All of the topics discussed here in this blog comes from my real life encounters. They serve as references for future research. All of the data, contents and information presented in my entries have been altered and edited to protect the confidentiality and privacy of the clients.

Tuesday, October 15, 2013

De-mystify OBIEE with Big Data Integration

Hello there

I know over the last few years, the word 'big data' has become all of the tech world. People talk about it, project management talks about, even those that don't know anything about anything talks about it as if when throwing words like 'cloud computing', 'Hadoop', 'Map Reduce' into the conversation makes one person sound that much smarter and sophisticated. Big Data is a concept, which has been done for many years, it's just that it wasn't well-known until much later. The concept is powerful yet simple. This is the product of the ever-evolving modern society where information means money.

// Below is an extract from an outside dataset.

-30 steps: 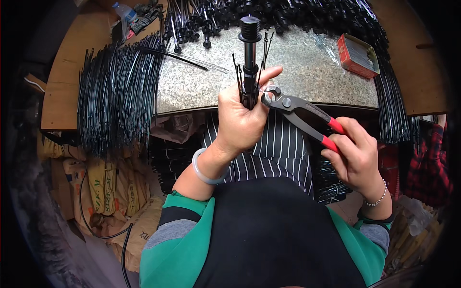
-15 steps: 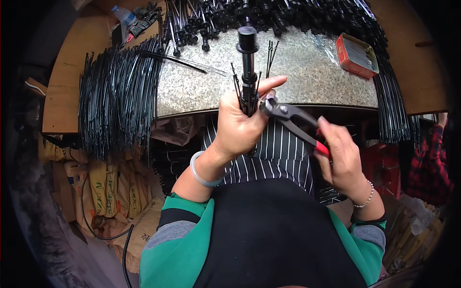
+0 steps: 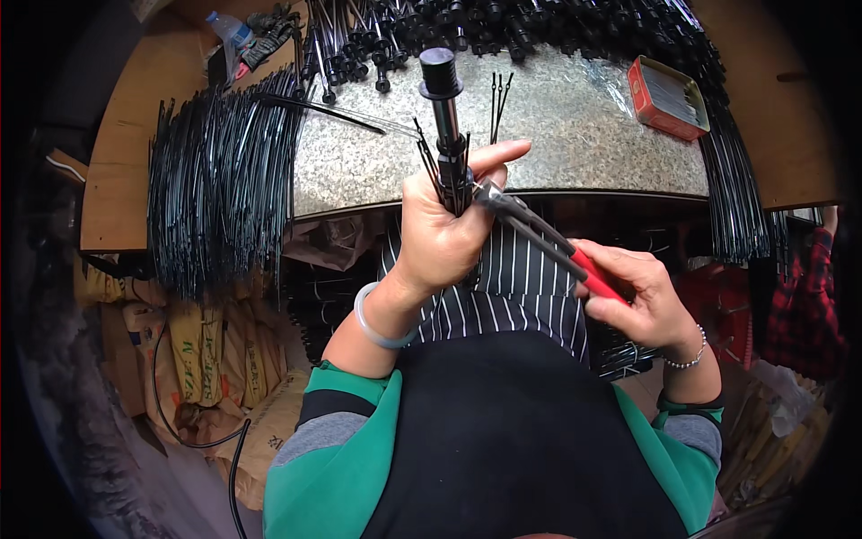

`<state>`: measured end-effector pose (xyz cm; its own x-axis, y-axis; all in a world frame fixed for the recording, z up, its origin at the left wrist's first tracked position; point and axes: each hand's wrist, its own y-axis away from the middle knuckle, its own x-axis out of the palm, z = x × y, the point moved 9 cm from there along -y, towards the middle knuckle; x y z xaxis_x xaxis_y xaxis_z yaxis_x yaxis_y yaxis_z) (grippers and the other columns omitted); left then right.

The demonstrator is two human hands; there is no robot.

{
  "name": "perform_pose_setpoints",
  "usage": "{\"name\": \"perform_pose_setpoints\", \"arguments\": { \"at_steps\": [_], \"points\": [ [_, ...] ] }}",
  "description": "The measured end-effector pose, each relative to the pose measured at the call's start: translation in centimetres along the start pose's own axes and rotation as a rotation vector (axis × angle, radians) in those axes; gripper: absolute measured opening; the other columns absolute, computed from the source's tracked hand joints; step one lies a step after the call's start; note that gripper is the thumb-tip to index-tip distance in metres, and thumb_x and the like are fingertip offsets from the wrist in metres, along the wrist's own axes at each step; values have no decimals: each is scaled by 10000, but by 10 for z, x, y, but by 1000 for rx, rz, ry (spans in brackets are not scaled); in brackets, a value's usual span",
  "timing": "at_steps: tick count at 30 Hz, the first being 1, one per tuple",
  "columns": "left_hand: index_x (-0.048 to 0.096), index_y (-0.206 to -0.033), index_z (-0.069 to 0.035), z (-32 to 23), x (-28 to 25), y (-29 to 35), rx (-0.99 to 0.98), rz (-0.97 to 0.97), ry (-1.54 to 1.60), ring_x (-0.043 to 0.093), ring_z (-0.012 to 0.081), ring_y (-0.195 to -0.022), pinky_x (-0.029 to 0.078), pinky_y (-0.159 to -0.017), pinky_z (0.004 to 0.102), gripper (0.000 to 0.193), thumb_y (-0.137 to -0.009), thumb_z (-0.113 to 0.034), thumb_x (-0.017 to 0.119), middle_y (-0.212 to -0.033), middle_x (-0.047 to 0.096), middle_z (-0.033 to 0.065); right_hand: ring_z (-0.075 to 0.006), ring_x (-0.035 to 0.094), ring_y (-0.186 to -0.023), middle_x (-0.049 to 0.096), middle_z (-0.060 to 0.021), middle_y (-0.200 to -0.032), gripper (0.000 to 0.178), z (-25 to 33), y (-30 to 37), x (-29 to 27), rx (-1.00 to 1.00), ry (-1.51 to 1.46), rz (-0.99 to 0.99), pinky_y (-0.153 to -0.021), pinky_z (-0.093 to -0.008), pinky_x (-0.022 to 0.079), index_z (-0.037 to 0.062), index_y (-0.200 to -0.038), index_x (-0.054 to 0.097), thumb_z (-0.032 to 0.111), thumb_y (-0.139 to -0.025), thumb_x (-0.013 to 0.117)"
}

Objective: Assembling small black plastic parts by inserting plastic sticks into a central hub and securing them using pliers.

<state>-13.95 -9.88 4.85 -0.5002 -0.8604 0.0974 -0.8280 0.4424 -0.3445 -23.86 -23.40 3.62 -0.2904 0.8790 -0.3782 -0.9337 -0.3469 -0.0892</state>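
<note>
My left hand (image 3: 442, 235) is wrapped round a black umbrella frame (image 3: 447, 121), just above the table's near edge. The shaft stands nearly upright with its ribbed cap on top, and thin black ribs (image 3: 426, 151) fan out around its lower end. My left index finger points off to the right. My right hand (image 3: 634, 295) grips the red handles of end-cutting pincers (image 3: 530, 226), their handles squeezed close together. The jaws sit against the frame's right side by my left thumb; what they bite is too small to make out. More thin ribs (image 3: 499, 106) stick up behind my left hand.
Long bundles of black ribs hang over the speckled table (image 3: 575, 135) at left (image 3: 224, 189) and right (image 3: 734, 189). Black shafts (image 3: 512, 22) are heaped at the back. A red tin (image 3: 672, 121) holds thin wire pieces. A person's plaid sleeve (image 3: 805, 296) shows far right.
The pincers' handles have come together, and my right hand has closed and turned round them. My left hand and the umbrella frame have shifted slightly left.
</note>
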Motion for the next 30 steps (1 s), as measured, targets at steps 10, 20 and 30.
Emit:
{"name": "perform_pose_setpoints", "arguments": {
  "at_steps": [10,20,30],
  "points": [
    [570,-1086,73,-3,3,-1,31,42,-35,351,-4,-439,269,-399,146,291,-821,-3,475,-587,424,-55,-192,583,-868,595,-135,-989,403,-14,3,6,318,-270,151,-813,-281,439,-22,-1258,432,99,-875,472],
    [568,-1086,74,-2,7,0,-37,-8,-17,351,-7,-430,271,-384,145,294,-823,21,447,-590,432,-55,-160,557,-669,560,-118,-860,396,0,-3,-4,93,-82,62,-671,-255,469,-25,-1254,432,165,-906,447],
    [606,-1053,34,-1,8,0,-43,16,-38,431,28,-553,357,-511,184,297,-777,39,495,-650,514,-16,-166,504,-511,501,-67,-585,284,-6,2,-6,190,55,58,-498,-280,405,-25,-931,537,234,-919,421]
  ]
}}
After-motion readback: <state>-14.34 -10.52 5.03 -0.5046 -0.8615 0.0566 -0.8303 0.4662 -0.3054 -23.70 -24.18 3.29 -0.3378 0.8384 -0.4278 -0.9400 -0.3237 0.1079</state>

Inevitably, this new concept, new framework will have to be integrated with technologies that can display the pre-computed data with business meanings. This is when the integration between Big Data framework and reporting platform happens. In the last few Oracle Open World, I have seen companies with all kinds of products and services tapping into the world of big data and cloud computing as if this is the rocket science. Let me tell this, it's not big deal. The integration between OBIEE and Hadoop Hive isn't as complicated as you think. There is no special configuration nor special coding to make this happen. It is what it is, Hadoop pulls data from various nodes and stores them into a database (Hbase or anything else), in the middle of the process, Hadoop does what it does, group by or sort in Map Reduce, but at the end the output is what OBIEE reports on. It's no big deal, of course I don't mean it's a waste, I mean it's brilliant because it's no big deal yet powerful.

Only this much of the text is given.